• _WHAT IS REQUIRED_
Please copy every line of the data in which the string "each" appears.

• _SUPPLIED MATERIAL_
--------------------------------------------------
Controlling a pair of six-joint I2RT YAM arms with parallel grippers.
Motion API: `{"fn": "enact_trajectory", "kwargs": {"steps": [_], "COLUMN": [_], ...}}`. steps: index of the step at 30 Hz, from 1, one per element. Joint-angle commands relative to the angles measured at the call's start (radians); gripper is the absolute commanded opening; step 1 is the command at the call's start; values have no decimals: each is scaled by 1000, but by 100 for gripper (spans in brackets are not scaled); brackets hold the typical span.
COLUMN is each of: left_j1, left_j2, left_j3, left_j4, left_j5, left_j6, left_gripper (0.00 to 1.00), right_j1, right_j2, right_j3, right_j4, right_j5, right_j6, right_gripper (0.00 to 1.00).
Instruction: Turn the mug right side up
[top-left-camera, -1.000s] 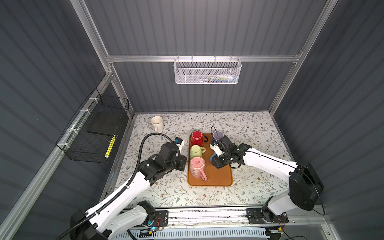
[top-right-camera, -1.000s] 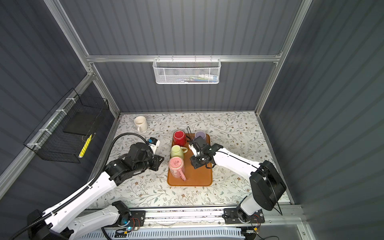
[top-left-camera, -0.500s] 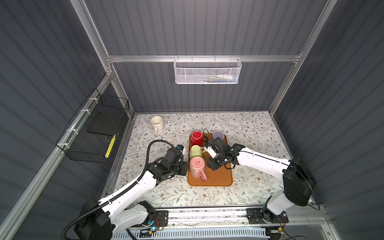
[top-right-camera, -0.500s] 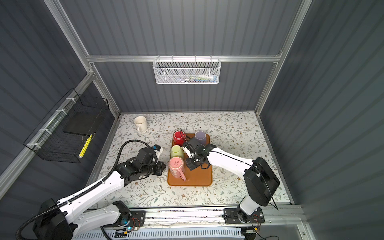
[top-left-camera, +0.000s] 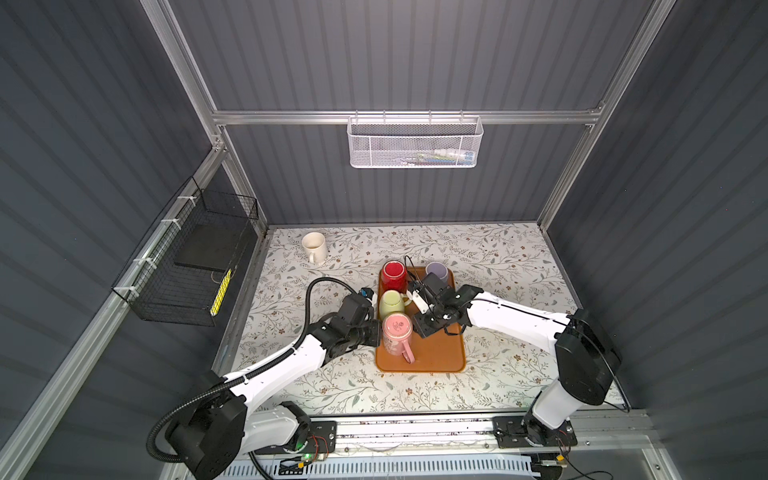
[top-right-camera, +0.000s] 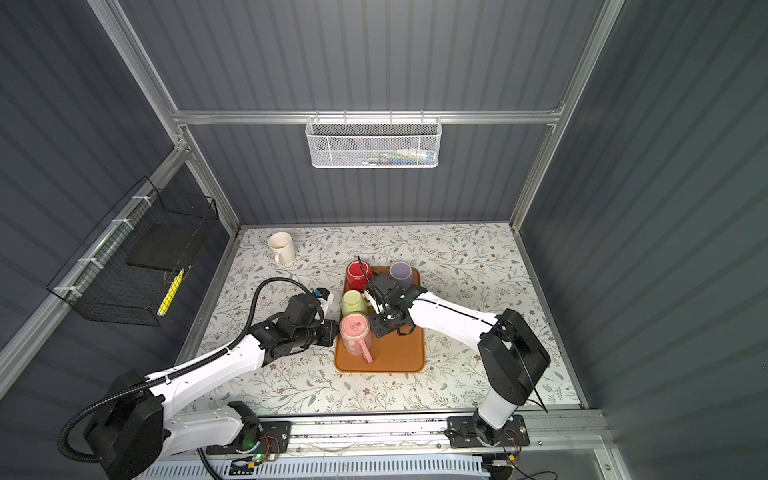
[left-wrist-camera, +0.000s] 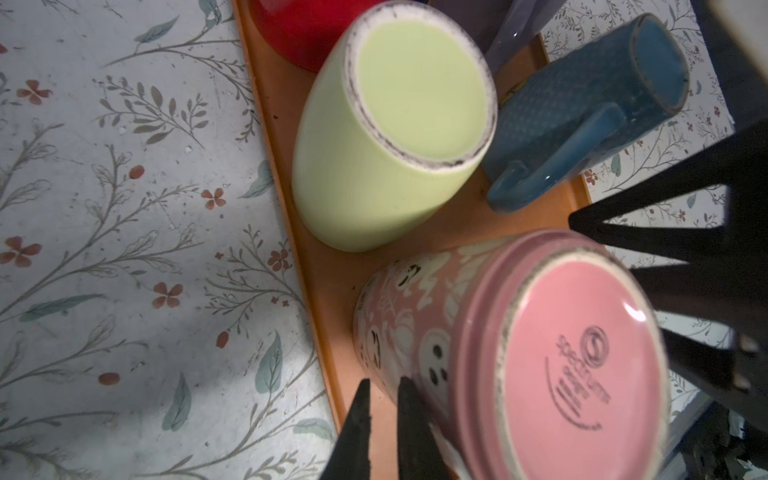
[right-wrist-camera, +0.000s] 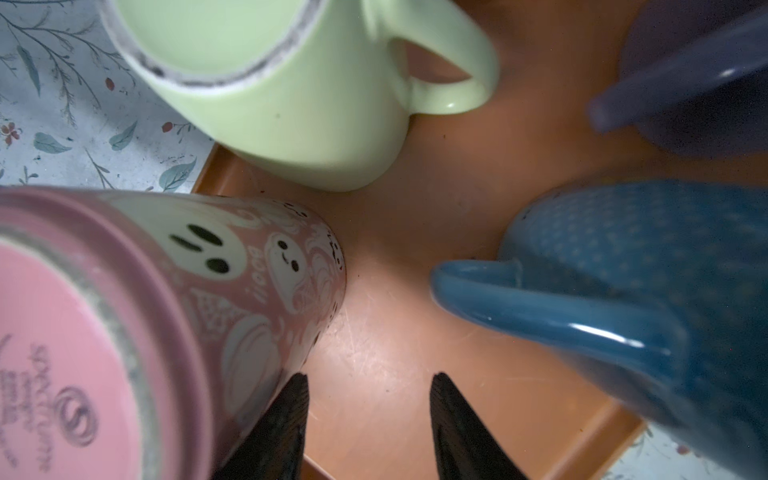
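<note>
Nearest, at the near left of the orange tray (top-left-camera: 436, 357): pink mug (top-left-camera: 397, 330) with a ghost pattern, standing base up, handle aimed at the tray's near edge. Just off the tray's left edge, beside that mug: left gripper (left-wrist-camera: 385, 384), jaws almost together, only a sliver of tray showing between them, clamped on nothing; contact with the mug's wall impossible to tell. Over the tray's middle, on the mug's other side: right gripper (right-wrist-camera: 370, 376), jaws apart, bare tray between them, one fingertip (right-wrist-camera: 297, 399) close against the pink wall. Farther along the tray's left side: green mug (top-left-camera: 391, 302), base up, handle toward the tray's middle. Across from it, under the right arm: blue dotted mug (left-wrist-camera: 582, 112), shown only in the wrist views. At the tray's far end: red mug (top-left-camera: 394, 274) on the left, purple mug (top-left-camera: 436, 271) on the right. Beyond the tray's far left corner, well apart on the flowered bench (top-left-camera: 498, 266): cream mug (top-left-camera: 313, 246), mouth up.
</note>
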Motion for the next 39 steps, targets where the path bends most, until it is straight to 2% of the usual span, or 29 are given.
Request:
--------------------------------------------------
• _WRITTEN ANSWER_
Motion API: `{"fn": "enact_trajectory", "kwargs": {"steps": [_], "COLUMN": [_], ...}}`. steps: index of the step at 30 Hz, from 1, one per element. Joint-angle commands relative to the angles measured at the call's start (radians); gripper is the absolute commanded opening; step 1 is the command at the call's start; values have no decimals: each is scaled by 1000, but by 100 for gripper (spans in brackets are not scaled); brackets hold the typical span.
COLUMN is each of: left_j1, left_j2, left_j3, left_j4, left_j5, left_j6, left_gripper (0.00 to 1.00), right_j1, right_j2, right_j3, right_j4, right_j5, right_j6, right_gripper (0.00 to 1.00).

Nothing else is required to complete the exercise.